▸ **WHAT IS NEEDED**
Without any of its pictures, the listing below should be output exactly.

#####

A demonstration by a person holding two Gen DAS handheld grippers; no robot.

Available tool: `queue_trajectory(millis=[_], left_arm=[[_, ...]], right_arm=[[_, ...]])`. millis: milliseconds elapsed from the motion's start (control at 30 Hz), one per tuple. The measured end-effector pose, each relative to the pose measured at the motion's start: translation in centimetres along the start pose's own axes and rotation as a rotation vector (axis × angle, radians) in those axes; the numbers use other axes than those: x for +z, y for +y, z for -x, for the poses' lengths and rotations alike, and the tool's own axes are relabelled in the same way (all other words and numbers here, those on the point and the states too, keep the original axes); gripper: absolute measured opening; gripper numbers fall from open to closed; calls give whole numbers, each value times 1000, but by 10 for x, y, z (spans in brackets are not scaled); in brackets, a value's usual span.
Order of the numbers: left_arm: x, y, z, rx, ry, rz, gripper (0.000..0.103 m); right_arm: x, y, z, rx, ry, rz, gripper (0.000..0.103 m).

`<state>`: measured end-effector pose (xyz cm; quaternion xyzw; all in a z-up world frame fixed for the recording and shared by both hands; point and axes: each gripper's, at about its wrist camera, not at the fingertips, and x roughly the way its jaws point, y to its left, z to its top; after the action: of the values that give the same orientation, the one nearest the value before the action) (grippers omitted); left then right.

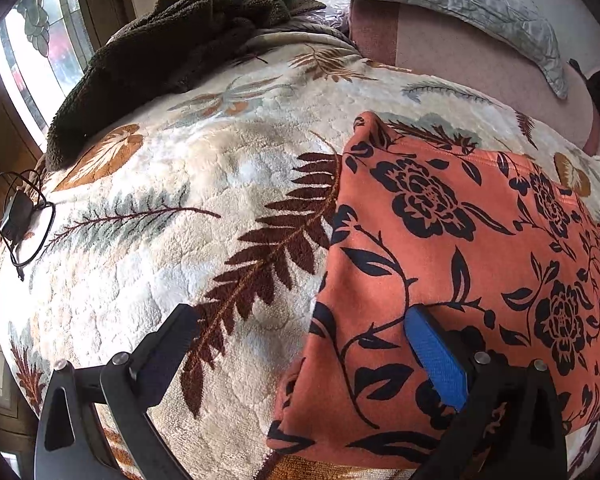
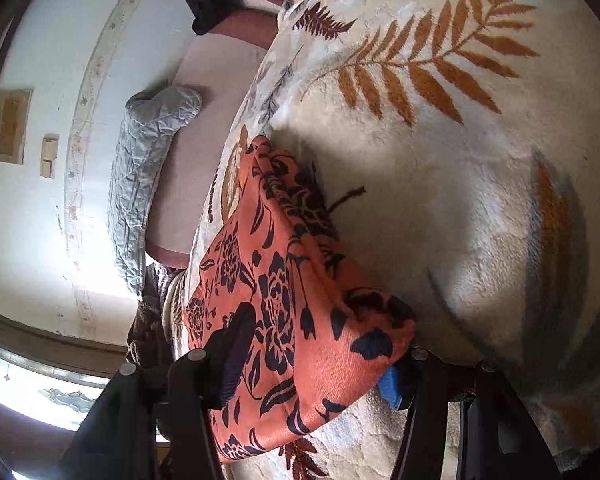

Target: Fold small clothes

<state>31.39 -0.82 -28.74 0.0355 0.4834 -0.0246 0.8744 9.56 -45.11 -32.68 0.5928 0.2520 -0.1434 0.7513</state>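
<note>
Right claw (image 2: 312, 364) at 6 o'clock is clamped on a bunched edge of our orange floral garment (image 2: 284, 300), lifting it to fold. Left claw (image 1: 300, 352) gapes wide over its 9 o'clock edge, grasping nothing. Garment lies on the leaf-print blanket (image 1: 160, 240).
</note>
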Motion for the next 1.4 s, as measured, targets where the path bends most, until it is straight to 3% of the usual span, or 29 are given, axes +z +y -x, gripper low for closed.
queue_trajectory(millis=[67, 167, 400, 700, 933, 1067, 1133, 1300, 1367, 1400], left_arm=[[4, 9, 1, 21, -4, 35, 103], [7, 26, -2, 48, 9, 96, 103], [11, 56, -1, 102, 11, 179, 103], [18, 96, 12, 140, -18, 270, 103], [16, 147, 24, 200, -53, 372, 103], [12, 168, 21, 191, -35, 422, 103], [11, 171, 20, 186, -32, 431, 103], [13, 160, 27, 145, -64, 393, 103], [16, 150, 33, 121, -91, 359, 103], [18, 145, 36, 103, -110, 343, 103]], right_arm=[[0, 4, -4, -27, 2, 39, 37], [1, 5, -8, -47, -3, 49, 27], [-18, 72, -5, -114, -37, 287, 23], [-88, 203, -27, -28, -13, 562, 23], [-187, 264, -82, 107, 154, 681, 21], [-254, 261, -132, 101, 322, 713, 21], [-277, 249, -149, 67, 362, 731, 21], [-268, 225, -153, 134, 452, 649, 33], [-260, 224, -147, 183, 510, 622, 66], [-256, 222, -138, 222, 525, 619, 70]])
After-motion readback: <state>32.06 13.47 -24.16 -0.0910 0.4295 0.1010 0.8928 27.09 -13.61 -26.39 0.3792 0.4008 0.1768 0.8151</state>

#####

▸ **ANSWER TO THE PROBLEM**
A demonstration by a person holding two Gen DAS handheld grippers; no robot.

Available tool: `queue_trajectory(millis=[_], left_arm=[[_, ...]], right_arm=[[_, ...]])`. millis: milliseconds elapsed from the motion's start (control at 30 Hz), one per tuple. The measured end-effector pose, each relative to the pose measured at the motion's start: translation in centimetres along the start pose's own axes and rotation as a rotation vector (axis × angle, radians) in those axes; the numbers use other axes than those: x for +z, y for +y, z for -x, for the poses' lengths and rotations alike, and the tool's own axes are relabelled in the same way (all other words and numbers here, those on the point and the states too, keep the original axes); gripper: absolute measured opening; gripper numbers fall from open to closed; calls give whole numbers, each value times 1000, but by 10 for x, y, z (spans in brackets are not scaled); in brackets, a value's usual span.
Order of the numbers: left_arm: x, y, z, rx, ry, rz, gripper (0.000..0.103 m); right_arm: x, y, z, rx, ry, rz, gripper (0.000..0.103 m).

`<state>`: measured end-effector pose (xyz cm; quaternion xyzw; all in a z-up world frame fixed for the recording and shared by both hands; point and axes: each gripper's, at about its wrist camera, not at the fingertips, and x roughly the way its jaws point, y to its left, z to its top; after the action: of the values that give the same orientation, the one nearest the value before the action) (grippers omitted); left then right.


Target: Fold small clothes

<state>31.39 -0.82 -28.74 0.0355 0.4834 -0.0246 0.8744 9.56 -45.11 -32.68 0.5928 0.2520 -0.1434 0.7513</state>
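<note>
Right claw (image 2: 312, 364) at 6 o'clock is clamped on a bunched edge of our orange floral garment (image 2: 284, 300), lifting it to fold. Left claw (image 1: 300, 352) gapes wide over its 9 o'clock edge, grasping nothing. Garment lies on the leaf-print blanket (image 1: 160, 240).
</note>
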Motion for the next 1.4 s, as measured, targets where the path bends most, until it is straight to 3% of the usual span, or 29 are given, axes +z +y -x, gripper low for closed.
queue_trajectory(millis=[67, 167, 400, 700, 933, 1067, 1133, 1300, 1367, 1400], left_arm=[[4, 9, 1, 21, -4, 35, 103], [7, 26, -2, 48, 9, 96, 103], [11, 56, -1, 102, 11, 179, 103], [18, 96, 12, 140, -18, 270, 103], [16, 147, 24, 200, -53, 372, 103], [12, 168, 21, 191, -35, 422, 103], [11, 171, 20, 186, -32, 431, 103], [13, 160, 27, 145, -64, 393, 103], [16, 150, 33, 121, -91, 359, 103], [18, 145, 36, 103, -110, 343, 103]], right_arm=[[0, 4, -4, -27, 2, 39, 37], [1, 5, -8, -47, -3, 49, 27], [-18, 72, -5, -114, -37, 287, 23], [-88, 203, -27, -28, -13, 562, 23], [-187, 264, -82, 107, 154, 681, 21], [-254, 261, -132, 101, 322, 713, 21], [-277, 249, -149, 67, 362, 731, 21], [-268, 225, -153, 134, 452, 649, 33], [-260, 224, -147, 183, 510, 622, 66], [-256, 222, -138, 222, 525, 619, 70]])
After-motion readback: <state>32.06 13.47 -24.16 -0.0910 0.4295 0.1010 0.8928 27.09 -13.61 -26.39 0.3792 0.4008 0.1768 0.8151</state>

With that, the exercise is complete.